The United Nations was founded in 1945. The anniversary of the day on which the United Nations Charter came into force is observed each year on October 24. This year the United nations reaches its 66th anniversary. On each anniversary the UN and its agencies celebrate the occasion as an opportunity to reflect upon the historical record of the organization’s achievements and to acknowledge and evaluate the global social, economic, peace, and security challenges ahead. The UN Charter sets out the framework and principles for the functions and organization of the United Nations to promote peace and security, development, democracy, economic prosperity, health, and human rights around the world. The preamble to the UN Charter includes the specific objective “to promote social progress and better standards of life in larger freedom” and it sets forth a commitment “to employ international machinery for the promotion of the economic and social advancement of all peoples.” Chapter IX of the UN Charter covers the topic of international economic and social cooperation and refers to “the creation of conditions of stability and well-being necessary for peaceful and friendly relations among nations based on respect for the principle of equal rights and self-determination of peoples.” it continues with a statement that the United nations shall promote: “higher standards of living, full employment, and conditions of economic and social progress and development; solutions of international economic, social, health, and related problems, and international cultural and educational cooperation; and universal respect for, and observance of human rights and fundamental freedoms for all without distinction.”
The UN General Assembly subsequently added a second important document to supplement the UN Charter when it adopted the Universal Declaration of Human Rights on December 10, 1948. The preamble to this declaration states that “recognition of the inherent dignity and of the equal and inalienable rights of all members of the human family is the foundation of freedom, justice and peace in the world.” articles 22 and 23 of the declaration include references to social protection and social security: “everyone who works has the right to just and favourable remuneration ensuring for himself and his family an existence worthy of human dignity, and supplemented, if necessary, by other means of social protection” and “everyone, as a member of society, has the right to social security and is entitled to realization, through national effort and international cooperation and in accordance with the organization and resources of each state, of the economic, social and cultural rights indispensable for his dignity and the free development of his personality.” article 25 is more specific in providing that “everyone has the right to a standard of living adequate for the health and well-being of himself and of his family, including food, clothing, housing and medical care and necessary social services, and the right to security in the event of unemployment, sickness, disability, widowhood, old age or other lack of livelihood in circumstances beyond his control.”
The UN Charter and the Universal Declaration of Human Rights are essentially statements of principles that establish a framework for Universal cooperation and goodwill. a more recent practical plan of action, with a focus on specific stated objectives, was established in September 2000 when world leaders met at United Nations headquarters in New York at the Millennium Summit.

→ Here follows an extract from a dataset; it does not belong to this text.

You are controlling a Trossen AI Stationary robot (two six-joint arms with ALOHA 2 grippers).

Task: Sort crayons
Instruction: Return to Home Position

They adopted a plan of action, committing their nations to a new global partnership to reduce extreme poverty and setting out a series of time-bound targets with a deadline of 2015, collectively referred to as the Millennium Development Goals (MDGs). There are eight MDGs: eradicate extreme poverty and hunger; achieve universal primary education; promote gender equality and empower women; reduce child mortality; improve maternal health; combat HIV/AIDS, Malaria and other diseases; ensure environmental sustainability; and develop a global partnership for development.
Taken together, the UN Charter, the Universal Declaration of Human Rights, and the Millennium Development Goals provide the framework and inspiration for achieving great good around the world. They serve to emphasize the unity and brotherhood of all humanity, identify the common good of all nations and all peoples, and provide guidance on how a family of some one hundred and ninety three nations should live together in peace and harmony on a small planet so as to sustain a human population that is projected to reach ten billion within this century. Achieving these lofty aims and applying these universal principles is, however, not simple to accomplish; global cooperation and mutual respect and understanding are pre-requisites to overcoming difficulties and avoiding conflicts. The United Nations and its agencies represent the hopes and aspirations of all peoples and deserve recognition and support for their efforts to make the world a better place for today and for future generations to live in peace and harmony with improving social and economic conditions.